Tuesday, August 24, 2010

Give me a break

I'll be hanging out around here for the next month, so French posts will be on hiatus until I move to Lyon at the end of September. Till then, enjoy some Lake Tahoe pics, and if they make you feel so inclined, come visit me :)

Sunday, August 15, 2010

Space and the Cultural Divide

Everything is relative. Even something which could seem as universal as the difference between the public and private spheres. There are some things that we all have been socialized to keep in the private sphere, knowing that not all things are meant to be shared in public.

This socialization however, entirely depends, like everything else, on the culture you in which are raised. Confrontation with the practices and mores of another culture can be anywhere from funny, to unsettling to shocking. France, naturally, has its own codes of conduct, and an especially strict line separating the public from the private sphere, a line that is much less permeable than in the US. As I mentioned in my entry on Rue des Rosiers, eating, for example, is absolutely considered part of the private sphere. We do not share our crumbs with our neighbors on the sidewalk. Besides that, as eating forms a very important and essential part of the French culture, it is an activity to enjoy, to spend hours over multiple courses and endless wine. Shoving a sandwich in your face as you run to catch the metro to work may be an acceptable sight in NYC, but in Paris, it elicites disapproving glances and sarcastic "bon appetits."

This line affects much more than eating habits. It is even in great part responsible for the fact that women didn't get the vote until 1944, and only recently began entering politics in large(r) numbers. Women were traditionally and strictly considered part of the private, domestic sphere, thus excluding them from politics, considered strictly part of the public sphere. The idea of women entering the sphere reserved for men--the public/political--was nothing short of revolutionary.

Their more reserved behavior--which can sometimes be mistaken for coldness--is also related to this public/private division.
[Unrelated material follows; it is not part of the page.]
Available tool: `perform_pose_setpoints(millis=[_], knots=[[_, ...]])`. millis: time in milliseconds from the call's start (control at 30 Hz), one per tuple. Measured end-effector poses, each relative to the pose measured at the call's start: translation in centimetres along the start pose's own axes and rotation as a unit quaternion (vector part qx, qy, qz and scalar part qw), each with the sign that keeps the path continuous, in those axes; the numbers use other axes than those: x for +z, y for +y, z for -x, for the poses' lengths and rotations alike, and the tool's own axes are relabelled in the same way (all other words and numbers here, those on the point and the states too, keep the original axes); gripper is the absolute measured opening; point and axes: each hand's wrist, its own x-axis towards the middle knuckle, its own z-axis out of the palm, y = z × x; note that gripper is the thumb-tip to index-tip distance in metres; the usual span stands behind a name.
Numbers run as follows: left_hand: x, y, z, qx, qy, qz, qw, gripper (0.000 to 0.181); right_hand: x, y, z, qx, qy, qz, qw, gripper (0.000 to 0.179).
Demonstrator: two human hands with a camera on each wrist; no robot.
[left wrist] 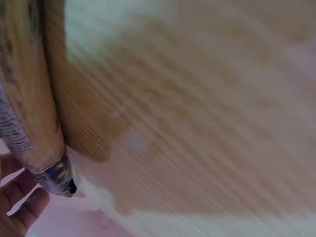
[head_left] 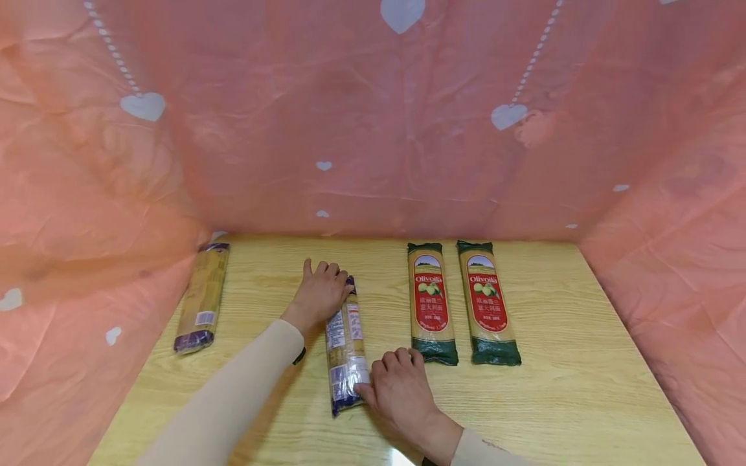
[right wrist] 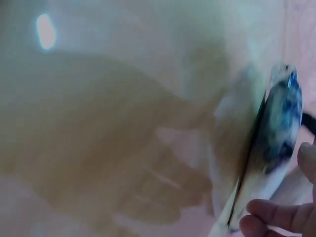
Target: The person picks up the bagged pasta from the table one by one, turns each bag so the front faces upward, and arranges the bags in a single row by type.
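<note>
A clear pack of spaghetti (head_left: 345,349) with purple ends and white printed labels lies lengthwise on the wooden table in the head view. My left hand (head_left: 320,291) grips its far end, thumb over the purple edge. In the left wrist view, fingers (left wrist: 30,205) of that hand curl beside the dark end. My right hand (head_left: 402,391) is at the pack's near right side, its thumb touching the edge. Fingertips of my right hand (right wrist: 276,215) meet the pack's side in the right wrist view, which is blurred. The pack's underside is hidden.
Two green-ended spaghetti packs with red labels lie side by side to the right, a nearer one (head_left: 432,304) and an outer one (head_left: 488,304). Another purple-ended pack (head_left: 203,298) lies at the table's left edge. Pink cloth (head_left: 361,129) with hearts encloses the table (head_left: 571,388).
</note>
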Motion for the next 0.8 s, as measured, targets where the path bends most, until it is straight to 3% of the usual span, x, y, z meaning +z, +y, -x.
perform_pose_setpoints(millis=[233, 500, 633, 800], knots=[[0.4, 0.2, -1.7, -0.023, -0.049, -0.001, 0.9985, 0.058, 0.3, -1.5, -0.4, 0.022, -0.041, 0.003, 0.9989, 0.059], [0.6, 0.4, -2.2, -0.052, -0.078, 0.039, 0.9948, 0.062, 0.5, -1.4, -0.6, 0.019, -0.059, 0.006, 0.9981, 0.06], [0.0, 0.5, -2.2, -0.056, -0.067, 0.058, 0.9945, 0.059, 0.5, -1.4, -0.5, 0.015, -0.057, 0.008, 0.9982, 0.06], [-1.9, 0.7, -2.4, -0.03, -0.026, 0.068, 0.9969, 0.059, 0.7, -1.0, -0.5, 0.024, -0.06, 0.008, 0.9979, 0.062]])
Just because they aren't yelling to each other across the metro car or smiling at every passerby doesn't mean that "the French" are any more unfriendly than anyone else, and I personally have had many more positive experiences with les Francais than negative. As the authors of 60 Million Frenchmen Can't Be Wrong observed: "Oddly, Anglo-Americans can see that the Japanese, Chinese, and the Indians are different, and that these fundamental differences shape the way things are done in those societies. Why can't we do this with the French?" A little cultural relativity never hurt anyone.
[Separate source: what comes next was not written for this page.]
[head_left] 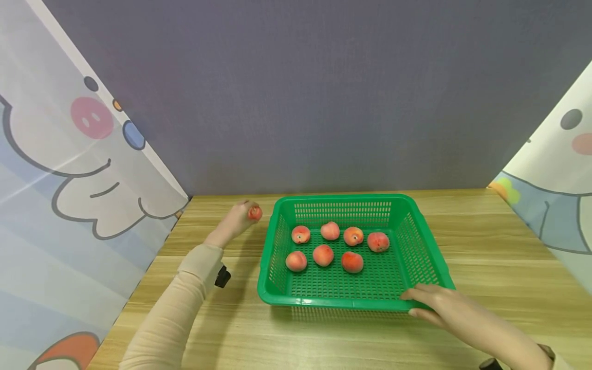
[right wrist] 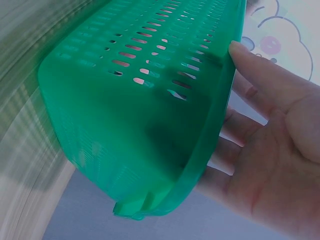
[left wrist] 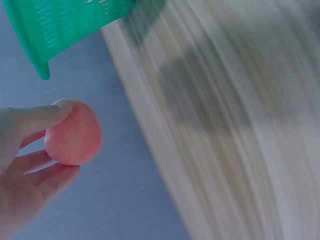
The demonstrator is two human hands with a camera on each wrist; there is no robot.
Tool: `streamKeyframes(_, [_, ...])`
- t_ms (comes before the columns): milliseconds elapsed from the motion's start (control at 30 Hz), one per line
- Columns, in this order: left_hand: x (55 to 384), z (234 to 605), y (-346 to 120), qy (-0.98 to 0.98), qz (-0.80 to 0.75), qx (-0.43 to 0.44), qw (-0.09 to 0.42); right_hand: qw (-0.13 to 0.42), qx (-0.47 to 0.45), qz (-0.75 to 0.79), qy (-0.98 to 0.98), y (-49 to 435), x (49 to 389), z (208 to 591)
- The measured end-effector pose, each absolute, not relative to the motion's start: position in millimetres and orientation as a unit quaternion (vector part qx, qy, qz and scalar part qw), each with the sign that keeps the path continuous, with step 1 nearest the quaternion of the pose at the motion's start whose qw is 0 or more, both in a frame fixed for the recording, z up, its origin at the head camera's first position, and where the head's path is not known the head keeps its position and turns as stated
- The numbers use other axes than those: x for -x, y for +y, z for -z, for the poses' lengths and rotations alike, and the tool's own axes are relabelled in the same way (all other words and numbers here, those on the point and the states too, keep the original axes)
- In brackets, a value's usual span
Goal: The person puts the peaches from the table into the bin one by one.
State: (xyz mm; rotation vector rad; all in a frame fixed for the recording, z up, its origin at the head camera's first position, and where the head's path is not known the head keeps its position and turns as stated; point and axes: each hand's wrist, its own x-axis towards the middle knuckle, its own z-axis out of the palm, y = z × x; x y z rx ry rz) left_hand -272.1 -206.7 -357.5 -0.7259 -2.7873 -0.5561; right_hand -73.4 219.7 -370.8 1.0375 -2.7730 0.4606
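Observation:
My left hand (head_left: 236, 221) pinches a peach (head_left: 255, 213) between thumb and fingers, just outside the left rim of a green plastic basket (head_left: 319, 302). In the left wrist view the same peach (left wrist: 75, 134) shows a smooth pinkish side, held above the table. Several reddish peaches lie spread in two loose rows on the basket's floor, among them one (head_left: 352, 262) at the front and another (head_left: 378, 241) at the right. My right hand (head_left: 439, 303) holds the basket's front right rim, thumb outside and fingers over the edge. The right wrist view shows this hand (right wrist: 270, 145) along the rim.
The basket stands on a wood-grained table (head_left: 499, 246). Behind it rises a grey wall panel (head_left: 324, 103). Cartoon-printed sheets hang on the left (head_left: 92, 169) and right (head_left: 559, 180) sides.

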Motion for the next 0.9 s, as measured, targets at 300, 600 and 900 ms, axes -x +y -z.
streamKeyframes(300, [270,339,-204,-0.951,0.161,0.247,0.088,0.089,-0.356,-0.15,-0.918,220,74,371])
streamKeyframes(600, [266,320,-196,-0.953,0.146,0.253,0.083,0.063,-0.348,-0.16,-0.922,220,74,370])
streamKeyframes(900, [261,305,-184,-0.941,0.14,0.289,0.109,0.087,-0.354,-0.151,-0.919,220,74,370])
After being immersed in all things French for the past year and spending two months straight in this country, three days in the Netherlands presented a number of striking contrasts (besides of course the pot-filled coffee shops and scantily clad prostitutes decorating the windows of the red light district), one of which stood out, something seemingly small that in fact represents fundamental cultural differences. I began noticing the large, often un-curtained windows that make up much of the Hollandaise architecture. The fact that I could often quite easily peek into someone's private apartment started to surprise me and I realized that was because I had gotten so used to the French public-private mentality. It was when, on our way to the Anne Frank house, Ahjin and I passed by an apartment, windows wide open, into which we could have easily climbed and sat down next to the Dutch girl reading on her bed, that I really became conscious of this contrast. In doing so, I recalled a story our Colonial Algeria professor told us earlier this summer on this exact subject. She had spent some time living in Belgium, and this kind of public living--large windows allowed just as much looking in as looking out--both unsettled and shocked her French sensibilities. Coming from a society constructed around a very strict dichotemy of public-private space, she couldn't understand this Northern European mentality. As pictured above, the apartments tend to have large, shutter-less windows that seem to welcome outside world in. In France, the apartments are often higher off street level, with skinny shuttered or curtained windows. In Paris especially, they are often set back and even will have a little balcony gate in front of them. Next time you're in France, see how many windows you can see through. My guess would be not many.

To get back to those prostitutes--in the 19th century, France decided to get prostitution out of the public view by enclosing it in houses that looked bourgeois on the outside with only a little red light indicating what went on inside. One quick walk through Amsterdam's "Red Light district" will show how this culture chose a very different approach, putting prostitutes on display and giving "window shopping" a whole new meaning.